By Melanie Sanchez – TACA Mom
My son Andrew is 15 1/2 years old. He is non verbal, has autism, and a lovely contagious smile. He had a brief “sleep deprived” EEG done right after diagnosis when he was around 3 years old. It lasted less than an hour and hardly seemed worth the time and effort. At the time of the first EEG, he fought the sedation for 4 hours. It seemed like another worthless test in a sea of worthless tests. No doctor had ever suggested a follow up EEG.

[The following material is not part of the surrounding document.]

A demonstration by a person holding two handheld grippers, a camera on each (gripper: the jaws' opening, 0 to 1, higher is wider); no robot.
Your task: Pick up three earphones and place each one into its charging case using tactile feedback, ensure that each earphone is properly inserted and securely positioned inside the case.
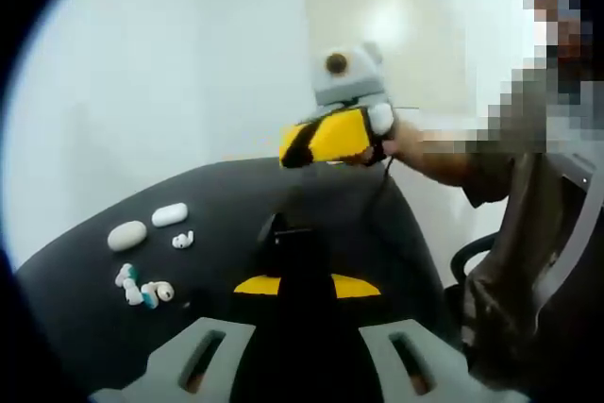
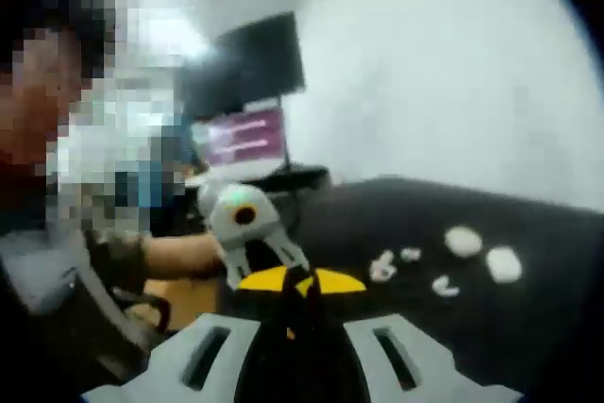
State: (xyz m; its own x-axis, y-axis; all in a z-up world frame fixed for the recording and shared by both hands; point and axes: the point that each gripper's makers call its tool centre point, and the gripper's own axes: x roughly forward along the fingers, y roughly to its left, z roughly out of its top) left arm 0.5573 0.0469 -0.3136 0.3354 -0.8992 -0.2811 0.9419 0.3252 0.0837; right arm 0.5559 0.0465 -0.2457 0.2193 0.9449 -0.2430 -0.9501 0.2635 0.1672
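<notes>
Both tools, left (image 1: pixel 300 282) and right (image 2: pixel 294 304), closed and empty; earphones (image 1: pixel 142 287) beside cases (image 1: pixel 126 235), lower left, none inserted.

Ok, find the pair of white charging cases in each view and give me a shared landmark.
Left gripper view: the cases lie left of centre on the dark table, behind the loose earphones.
Right gripper view: the cases lie at right on the table, beyond the earphones.
Shared landmark: the dark table's far edge against the white wall.
</notes>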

Fast forward 12 years, he had an EEG done with a caring staff revealing seizure activity all day, all night and in every area of his brain. He has probably been experiencing it for a long time as he cannot sleep and his symptoms have not been as responsive to other treatments as we had hoped. My heart aches that a proper 24 hour EEG was never suggested by his doctors. I am leaving those feelings behind because I am hopeful that during this 15th year of life I will hear his voice. I am hopeful that he will finally be able to sleep, show me his strengths and his true potential. Since his diagnosis, I have continued to look for answers for my beautiful son. I share our story to inspire others into seeking treatment and to demonstrate that hope is ALIVE and well at my house!
The story of Andrew, really got me thinking!! Our son Jared cannot sleep and won’t without Medication, he is non verbal-even though he IS making different vowel type sounds ALOT more! He does go into stare’s at times, but is very Happy most of the Day, unless he wants something he can’t have and then proceeds’ to have a tantrum that may last a couple of minutes!! And I have noticed he is doing sign language naturally!! But in my Mind I always feel his voice will come when he catches up. A 24 Hour EEG has never been suggested,and Iam interested to know whether he is experiences seizure’s at the times he stares off in the distance( not all the time) or trying to wake up in the morning! I really don’t like giving him Clonadine to sleep along with Melatonin for it to work properly, and maybe I will have some better Answer’s ! Jared is 9 and Iam constantly thinking how to help him to do better, for his Life !! God Bless, Peace and Angel”s to Andrew and his Family! Thank you!!
Thank you for sharing this. Do you think it is an example of the danger of labelling complicated phenomena that we don’t always understand according to how they might look from the outside rather than striving to work out what is going on inside. I worry that sometimes a label of ‘autism’, or ‘epilepsy’ or ‘dyslexia’ or ‘cerebral palsy’ can seem like an end in itself when it is not a diagnosis it is really just a vague description. Medicine is always advancing and I am so pleased that you are keeping you son’s physicians focused!